*** Collected data Section Begins ***
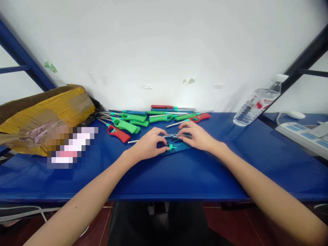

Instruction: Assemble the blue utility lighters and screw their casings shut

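A blue gas lighter shell (pixel 180 149) lies on the table in front of me, its inner parts showing. My left hand (pixel 151 144) curls round its left side, with the thumb against a small green plastic piece (pixel 171 147). A metal lighter tube (pixel 133 141) sticks out to the left beyond that hand. Over the shell's right part, my right hand (pixel 194 136) pinches a dark piece (pixel 186 135) joined to thin metal parts (pixel 171 136). My fingers cover some of these parts, so how they are joined is unclear.
Several green, blue and red lighters (pixel 128 125) lie behind my hands near the wall. A yellow-taped carton (pixel 51 109) stands at left, beside a blurred packet (pixel 74 147). On the right are a tilted water bottle (pixel 253 106), a power strip (pixel 302 133) and a white mouse (pixel 296 114).
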`<action>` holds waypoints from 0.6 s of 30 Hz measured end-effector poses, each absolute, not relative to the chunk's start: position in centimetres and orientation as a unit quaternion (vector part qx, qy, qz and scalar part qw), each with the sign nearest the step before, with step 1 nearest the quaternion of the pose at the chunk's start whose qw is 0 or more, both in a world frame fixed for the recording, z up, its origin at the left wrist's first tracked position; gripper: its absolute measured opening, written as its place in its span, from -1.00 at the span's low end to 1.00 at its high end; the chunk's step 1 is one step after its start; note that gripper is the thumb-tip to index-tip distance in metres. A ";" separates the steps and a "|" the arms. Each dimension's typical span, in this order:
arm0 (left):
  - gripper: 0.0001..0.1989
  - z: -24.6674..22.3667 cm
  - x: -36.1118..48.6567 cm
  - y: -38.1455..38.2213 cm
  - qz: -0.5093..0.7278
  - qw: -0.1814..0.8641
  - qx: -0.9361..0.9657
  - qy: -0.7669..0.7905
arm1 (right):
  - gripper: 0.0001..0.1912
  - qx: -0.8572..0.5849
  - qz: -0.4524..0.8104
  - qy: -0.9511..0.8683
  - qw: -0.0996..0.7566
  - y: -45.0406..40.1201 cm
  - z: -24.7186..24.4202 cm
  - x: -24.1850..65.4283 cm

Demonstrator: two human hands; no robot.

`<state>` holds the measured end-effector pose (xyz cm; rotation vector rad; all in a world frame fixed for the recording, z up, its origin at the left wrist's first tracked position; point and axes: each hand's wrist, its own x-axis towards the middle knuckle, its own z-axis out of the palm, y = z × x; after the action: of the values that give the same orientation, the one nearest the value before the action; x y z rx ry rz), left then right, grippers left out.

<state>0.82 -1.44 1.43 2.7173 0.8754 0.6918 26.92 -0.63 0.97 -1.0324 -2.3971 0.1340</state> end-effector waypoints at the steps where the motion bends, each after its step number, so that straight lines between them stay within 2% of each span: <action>1: -0.85 1.5 0.8 -1.5 0.232 0.104 0.920 0.297 | -0.86 -0.379 0.051 -0.886 0.261 -0.6 0.9 26.9; 6: -0.86 1.7 0.9 -1.5 0.207 0.106 0.922 0.310 | -0.85 -0.365 0.051 -0.886 0.281 -0.7 0.8 26.4; 11: -0.86 1.8 1.0 -1.5 0.187 0.097 0.925 0.316 | -0.84 -0.379 0.057 -0.887 0.258 -0.7 0.6 26.0; 18: -0.89 1.8 0.9 -1.3 0.216 0.069 0.930 0.288 | -0.81 -0.365 0.033 -0.893 0.260 -0.7 0.4 25.6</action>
<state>0.87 -1.34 1.76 2.8007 0.8660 0.6500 25.60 -0.69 0.40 -0.9897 -2.4192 0.0891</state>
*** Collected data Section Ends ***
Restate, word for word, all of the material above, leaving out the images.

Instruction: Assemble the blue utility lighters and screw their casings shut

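A blue gas lighter shell (pixel 180 149) lies on the table in front of me, its inner parts showing. My left hand (pixel 151 144) curls round its left side, with the thumb against a small green plastic piece (pixel 171 147). A metal lighter tube (pixel 133 141) sticks out to the left beyond that hand. Over the shell's right part, my right hand (pixel 194 136) pinches a dark piece (pixel 186 135) joined to thin metal parts (pixel 171 136). My fingers cover some of these parts, so how they are joined is unclear.
Several green, blue and red lighters (pixel 128 125) lie behind my hands near the wall. A yellow-taped carton (pixel 51 109) stands at left, beside a blurred packet (pixel 74 147). On the right are a tilted water bottle (pixel 253 106), a power strip (pixel 302 133) and a white mouse (pixel 296 114).
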`<action>` holds waypoints from 0.6 s of 30 Hz measured end-effector poses, each absolute, not relative to the chunk's start: position in centimetres and orientation as a unit quaternion (vector part qx, qy, qz and scalar part qw), each with the sign nearest the step before, with step 1 nearest the quaternion of the pose at the chunk's start whose qw is 0 or more, both in a world frame fixed for the recording, z up, its origin at the left wrist's first tracked position; gripper: its absolute measured opening, written as its place in its span, from -1.00 at the span's low end to 1.00 at its high end; the chunk's step 1 is one step after its start; note that gripper is the thumb-tip to index-tip distance in metres. A ";" separates the steps and a "|" the arms. Each dimension's typical span, in this order:
arm0 (left):
  - gripper: 0.0001..0.1989
  - z: -24.6674..22.3667 cm
  - x: -36.1118..48.6567 cm
  - y: -38.1455..38.2213 cm
  - qz: -0.5093..0.7278
  - qw: -0.1814..0.8641
  - qx: -0.9361..0.9657
  - qy: -0.7669..0.7905
arm1 (right):
  - gripper: 0.0001..0.1912
  - qx: -0.8572..0.5849
  - qz: -0.4524..0.8104
  - qy: -0.9511..0.8683
  - qw: -0.0996..0.7566
  - y: -45.0406..40.1201 cm
  - z: -24.7186..24.4202 cm
  - x: -24.1850..65.4283 cm

Demonstrator: two human hands; no robot.

`<state>` holds the measured end-effector pose (xyz cm; rotation vector rad; all in a world frame fixed for the recording, z up, its origin at the left wrist's first tracked position; point and axes: each hand's wrist, its own x-axis towards the middle knuckle, its own z-axis out of the palm, y = z × x; after the action: of the values that give the same orientation, the one nearest the value before the action; x y z rx ry rz), left then right, grippers left out.

<state>0.82 -1.44 1.43 2.7173 0.8754 0.6918 26.92 -0.63 0.97 -1.0324 -2.3971 0.1340</state> end-effector waypoints at the steps where the motion bends, each after its step number, so that straight lines between them stay within 2% of each span: <action>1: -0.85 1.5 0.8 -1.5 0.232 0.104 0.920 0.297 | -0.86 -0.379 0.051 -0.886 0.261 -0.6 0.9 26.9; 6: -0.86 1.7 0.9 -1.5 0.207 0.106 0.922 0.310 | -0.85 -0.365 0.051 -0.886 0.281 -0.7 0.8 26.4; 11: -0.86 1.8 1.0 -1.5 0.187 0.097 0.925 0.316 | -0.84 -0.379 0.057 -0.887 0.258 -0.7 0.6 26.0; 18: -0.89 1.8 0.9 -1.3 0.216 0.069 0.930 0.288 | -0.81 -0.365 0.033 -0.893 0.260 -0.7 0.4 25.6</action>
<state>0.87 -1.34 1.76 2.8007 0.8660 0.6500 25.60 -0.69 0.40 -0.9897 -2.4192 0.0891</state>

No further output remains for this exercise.